# PROBLEM STATEMENT:
For the data below, give again exactly the lines from the one containing "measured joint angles" through the one containing "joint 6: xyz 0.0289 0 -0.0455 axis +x", both ends included, and no others.

/---

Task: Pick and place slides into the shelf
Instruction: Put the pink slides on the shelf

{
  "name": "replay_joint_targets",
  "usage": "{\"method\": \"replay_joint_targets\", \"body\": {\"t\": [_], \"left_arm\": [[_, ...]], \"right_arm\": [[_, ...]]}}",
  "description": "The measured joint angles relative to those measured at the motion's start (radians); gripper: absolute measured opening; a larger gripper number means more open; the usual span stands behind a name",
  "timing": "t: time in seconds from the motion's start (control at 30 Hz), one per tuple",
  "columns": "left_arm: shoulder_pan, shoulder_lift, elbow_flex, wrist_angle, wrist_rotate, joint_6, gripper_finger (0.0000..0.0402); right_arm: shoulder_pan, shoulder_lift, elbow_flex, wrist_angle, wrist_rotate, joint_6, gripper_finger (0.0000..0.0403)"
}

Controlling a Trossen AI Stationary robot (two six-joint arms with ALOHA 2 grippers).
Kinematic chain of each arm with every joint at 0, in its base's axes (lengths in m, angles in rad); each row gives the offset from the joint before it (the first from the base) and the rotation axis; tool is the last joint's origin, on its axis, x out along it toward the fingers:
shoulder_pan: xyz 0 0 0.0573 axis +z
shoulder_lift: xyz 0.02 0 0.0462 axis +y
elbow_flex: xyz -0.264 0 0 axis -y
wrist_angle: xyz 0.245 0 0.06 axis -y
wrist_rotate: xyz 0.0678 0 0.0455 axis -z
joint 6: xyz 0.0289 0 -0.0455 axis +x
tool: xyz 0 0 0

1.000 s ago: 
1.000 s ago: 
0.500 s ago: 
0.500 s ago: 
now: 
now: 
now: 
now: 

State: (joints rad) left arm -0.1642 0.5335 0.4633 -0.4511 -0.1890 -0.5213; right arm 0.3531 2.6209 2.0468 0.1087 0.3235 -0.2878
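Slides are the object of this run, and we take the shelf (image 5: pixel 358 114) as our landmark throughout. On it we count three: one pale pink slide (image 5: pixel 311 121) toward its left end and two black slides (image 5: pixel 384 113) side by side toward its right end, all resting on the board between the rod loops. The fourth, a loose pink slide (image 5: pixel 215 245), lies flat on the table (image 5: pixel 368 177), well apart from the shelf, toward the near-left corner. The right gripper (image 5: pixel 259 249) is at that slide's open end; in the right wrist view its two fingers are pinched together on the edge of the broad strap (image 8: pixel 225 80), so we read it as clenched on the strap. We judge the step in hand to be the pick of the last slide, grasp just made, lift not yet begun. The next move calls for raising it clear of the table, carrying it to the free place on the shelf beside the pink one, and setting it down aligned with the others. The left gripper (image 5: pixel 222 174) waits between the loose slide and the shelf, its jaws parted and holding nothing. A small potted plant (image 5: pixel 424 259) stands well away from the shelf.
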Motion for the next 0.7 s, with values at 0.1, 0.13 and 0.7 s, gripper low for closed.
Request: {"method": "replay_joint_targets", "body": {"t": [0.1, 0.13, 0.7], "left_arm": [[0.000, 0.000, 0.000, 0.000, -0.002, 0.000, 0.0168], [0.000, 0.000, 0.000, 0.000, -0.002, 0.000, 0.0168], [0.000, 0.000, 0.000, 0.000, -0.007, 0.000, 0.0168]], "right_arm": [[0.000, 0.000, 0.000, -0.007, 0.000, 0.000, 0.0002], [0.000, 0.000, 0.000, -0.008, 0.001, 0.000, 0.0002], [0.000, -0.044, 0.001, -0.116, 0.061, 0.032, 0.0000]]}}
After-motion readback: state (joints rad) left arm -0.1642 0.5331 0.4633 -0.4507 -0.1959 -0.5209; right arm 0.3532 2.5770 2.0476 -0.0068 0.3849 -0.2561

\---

# WRITTEN SOLUTION:
  "description": "The measured joint angles relative to those measured at the motion's start (radians); gripper: absolute measured opening; a larger gripper number means more open; the usual span stands behind a name",
  "timing": "t: time in seconds from the motion's start (control at 30 Hz), one per tuple",
  "columns": "left_arm: shoulder_pan, shoulder_lift, elbow_flex, wrist_angle, wrist_rotate, joint_6, gripper_finger (0.0000..0.0402); right_arm: shoulder_pan, shoulder_lift, elbow_flex, wrist_angle, wrist_rotate, joint_6, gripper_finger (0.0000..0.0403)"
}

Controlling a Trossen AI Stationary robot (two six-joint arms with ALOHA 2 grippers).
Kinematic chain of each arm with every joint at 0, in its base's axes (lengths in m, angles in rad); each row gives the offset from the joint before it (the first from the base) and the rotation axis; tool is the last joint's origin, on its axis, x out along it toward the fingers:
shoulder_pan: xyz 0 0 0.0573 axis +z
shoulder_lift: xyz 0.02 0 0.0462 axis +y
elbow_flex: xyz -0.264 0 0 axis -y
wrist_angle: xyz 0.245 0 0.06 axis -y
wrist_rotate: xyz 0.0678 0 0.0455 axis -z
joint 6: xyz 0.0289 0 -0.0455 axis +x

The exercise is done, with nothing left to add.